Though Monty's mother preferred to stay silent, the pride was obvious as the family basked under the glory her son had earned.

"We are obviously feeling great. Monty has become somewhat of a role model for the Asian community in England. It's a great moment," added Paramjit.

It was Paramjit who introduced Monty to cricket, though accidentally. While playing a club match in England, a nine-year-old Monty was asked to take the field as 11th man since one of the players was unavailable.

"He used to come with me since he was 6-7 years old. But it was then [when he fielded] that everyone said Monty should take cricket seriously.

"I always thought Monty would be a batsman. He started off as one, then turned to fast bowling. Someone then suggested that he has a good action for a spinner. That's how he started bowling spin," said Paramjit, who played two seasons for Luton College.

Monty's family landed in India only on March 6, which meant that they missed his England Test debut in the first match of the series in Nagpur. The highlight of his debut, which made him the first Sikh to play for India, was the wicket of Sachin Tendulkar, his first Test scalp.

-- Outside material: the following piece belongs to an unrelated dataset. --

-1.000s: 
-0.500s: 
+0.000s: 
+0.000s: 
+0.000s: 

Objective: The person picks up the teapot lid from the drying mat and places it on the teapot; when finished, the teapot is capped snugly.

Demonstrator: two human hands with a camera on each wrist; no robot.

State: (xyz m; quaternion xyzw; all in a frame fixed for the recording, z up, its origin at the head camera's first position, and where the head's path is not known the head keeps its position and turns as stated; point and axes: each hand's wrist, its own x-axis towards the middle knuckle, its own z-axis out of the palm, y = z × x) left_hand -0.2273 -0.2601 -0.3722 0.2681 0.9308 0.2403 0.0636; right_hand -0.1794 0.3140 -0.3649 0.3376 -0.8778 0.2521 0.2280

"Oh yes, that was a very proud moment. Ever since Monty was selected for the series in India everyone kept telling him he had to take the wicket of Sachin Tendulkar. The moment that happened his brother started jumping up and down. He kept saying, 'he's done it'.

"We didn't expect he would get to play in the first Test itself. But he had got a lot of good wickets in the domestic season (playing for Northamptonshire). It was his good luck that he got the chance."

With Monty coming to Chandigarh for a one of a kind 'home' Test, the list of his relatives wanting to see the match live from the ground kept growing. But only 75 passes were available for the entire England team and the rest of them had to accommodate themselves in the general stands.

Monty was also asked to offer prayers 'ardhast' by the Gurudwara in Sector 32 in Chandigarh but the cricketer turned it down, saying he was still too small for a task like that. In return, he asked the locals to pray for his success.

Without doubt, Monty has generated a huge fan following. During the first day's play in the second Test, when he was shown on the mega screen sitting in the dressing room, the crowd started chanting his name.

But the real Monty-mania will be revealed only when the 23-year-old comes on to bowl in the second Test. Mohali is waiting!